--- EXERCISE REQUIREMENTS ---
This task calls for the lines below starting at the one containing "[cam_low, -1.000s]" and ending at the one containing "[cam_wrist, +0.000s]", repeated exactly with both ends kept and pictures left out.

--- SOURCE DATA ---

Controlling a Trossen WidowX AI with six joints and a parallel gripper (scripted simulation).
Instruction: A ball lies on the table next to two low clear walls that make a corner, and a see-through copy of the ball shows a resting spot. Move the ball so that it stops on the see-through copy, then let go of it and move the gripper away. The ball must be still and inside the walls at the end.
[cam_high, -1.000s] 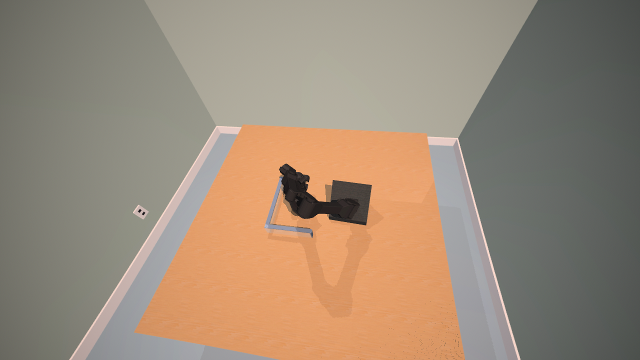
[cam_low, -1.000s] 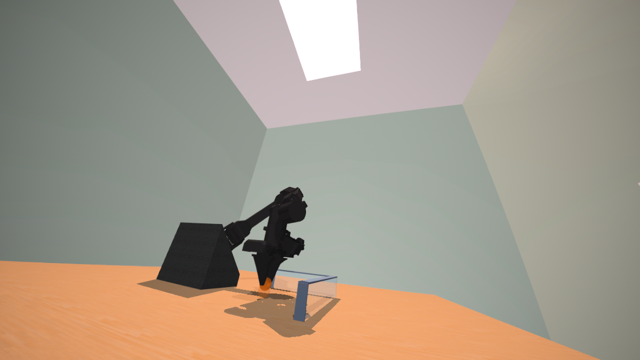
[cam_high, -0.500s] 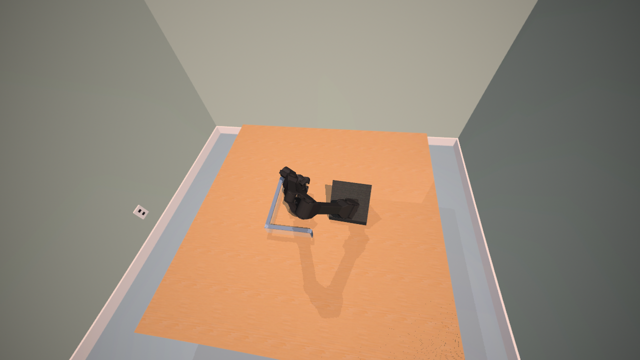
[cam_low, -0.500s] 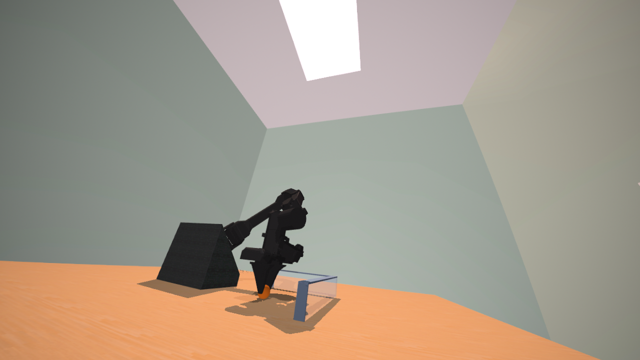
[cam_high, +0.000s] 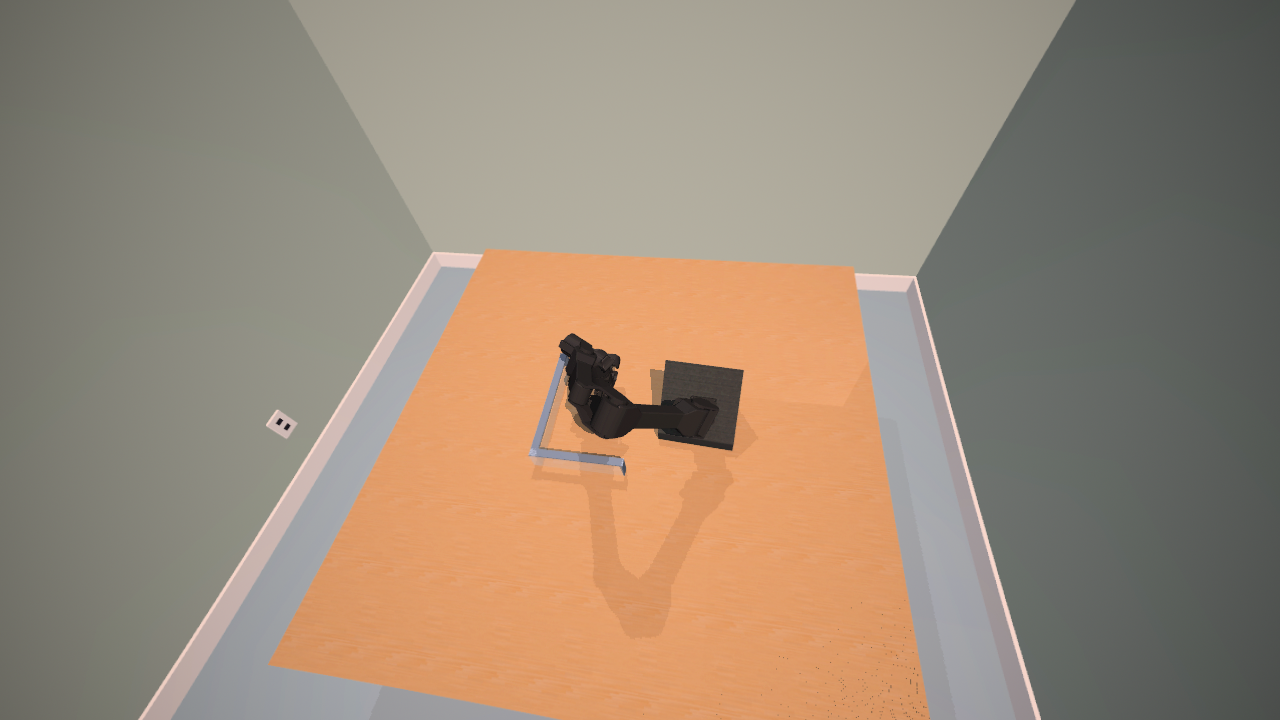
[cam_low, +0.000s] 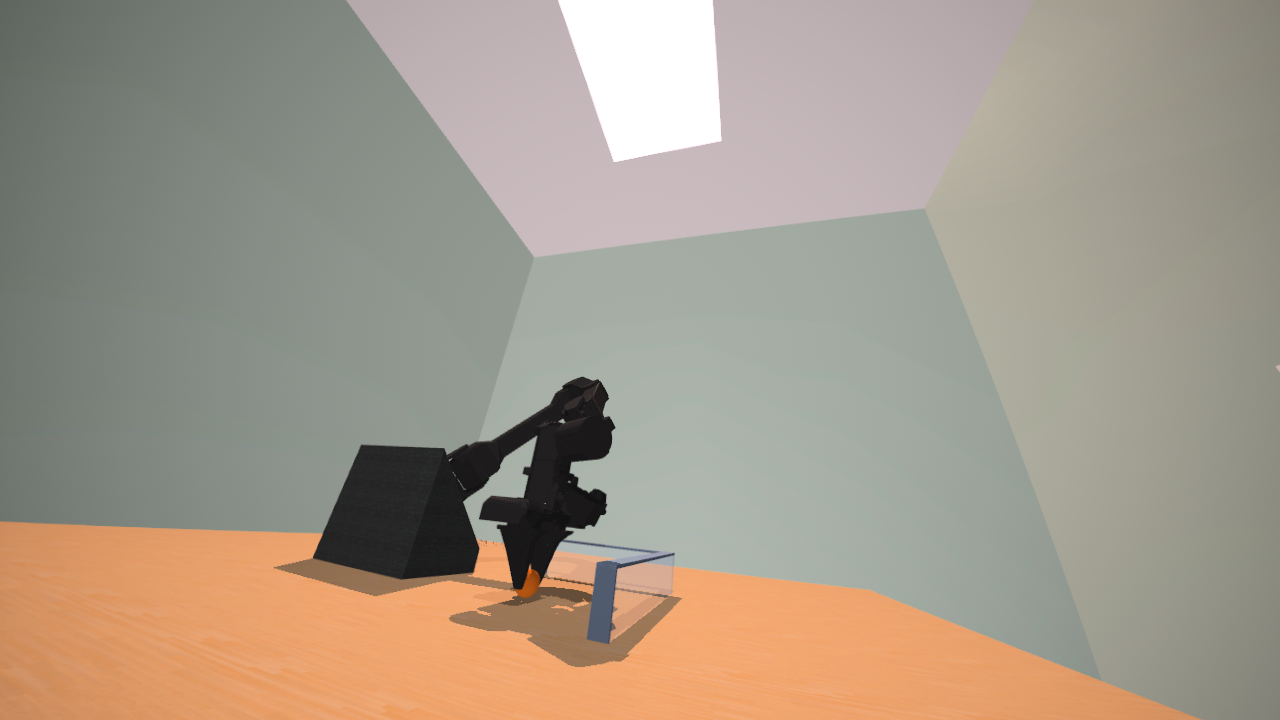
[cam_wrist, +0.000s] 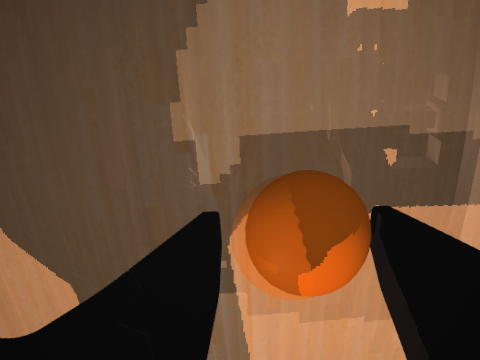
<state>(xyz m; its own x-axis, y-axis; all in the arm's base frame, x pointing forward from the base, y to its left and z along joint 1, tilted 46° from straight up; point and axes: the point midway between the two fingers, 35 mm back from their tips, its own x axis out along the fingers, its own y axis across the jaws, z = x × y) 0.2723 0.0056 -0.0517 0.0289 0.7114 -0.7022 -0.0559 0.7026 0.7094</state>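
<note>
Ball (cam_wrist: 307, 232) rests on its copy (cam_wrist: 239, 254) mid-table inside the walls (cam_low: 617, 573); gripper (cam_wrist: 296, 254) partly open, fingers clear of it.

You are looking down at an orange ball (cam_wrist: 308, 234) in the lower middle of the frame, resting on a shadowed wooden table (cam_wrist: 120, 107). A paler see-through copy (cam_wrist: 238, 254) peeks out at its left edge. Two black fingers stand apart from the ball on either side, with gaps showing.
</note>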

--- RESPONSE TO THE TASK ---
[cam_low, -1.000s] 
[cam_high, -0.500s] 
[cam_low, -0.500s] 
[cam_high, +0.000s] 
[cam_low, +0.000s] 
[cam_wrist, +0.000s] 

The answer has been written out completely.